Collaboration between psychologists and physicians important to improving primary health care

PUBLIC RELEASE DATE:

8-May-2014

Contact: Lisa Bowen lbowen@apa.org 202-336-5707 American Psychological Association

WASHINGTON - Primary care teams that include both psychologists and physicians would help address known barriers to improved primary health care, including missed diagnoses, a lack of attention to behavioral factors and limited patient access to needed care, according to health care experts writing in a special issue of American Psychologist, the flagship journal of the American Psychological Association.

"At the heart of the new primary care team is a partnership between a primary care clinician and a psychologist or other mental health professional.

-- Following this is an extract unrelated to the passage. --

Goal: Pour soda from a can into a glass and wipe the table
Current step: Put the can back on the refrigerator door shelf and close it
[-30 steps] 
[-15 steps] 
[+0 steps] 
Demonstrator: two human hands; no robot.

The team works together to produce a comprehensive, integrated personal care plan for each patient that includes attention to mental and medical disorders, addresses substance abuse issues and incorporates health behavior change," wrote Susan H. McDaniel, PhD, of the University of Rochester Medical Center, and Frank V. deGruy III, MD, of the University of Colorado Denver School of Medicine, in An Introduction to Primary Care and Psychology.

The special issue has 11 articles, co-authored by psychologists and primary care physicians, covering areas including pediatrics, obstetrics and gynecology, palliative care, military service members' and veterans' health services, and care for special needs groups such as people with serious mental illness, refugees and deaf people.

"Improving our national health care system requires strengthening primary care, which covers a large majority of health care needs for individuals and families," said Norman B. Anderson, PhD, APA chief executive officer and American Psychologist editor. "Research clearly shows that psychological, behavioral and social factors are key drivers of health problems seen in the primary care settings. This special issue highlights some opportunities, challenges and successes in incorporating psychology into collaborative integrated health care to achieve truly comprehensive, whole-person primary care."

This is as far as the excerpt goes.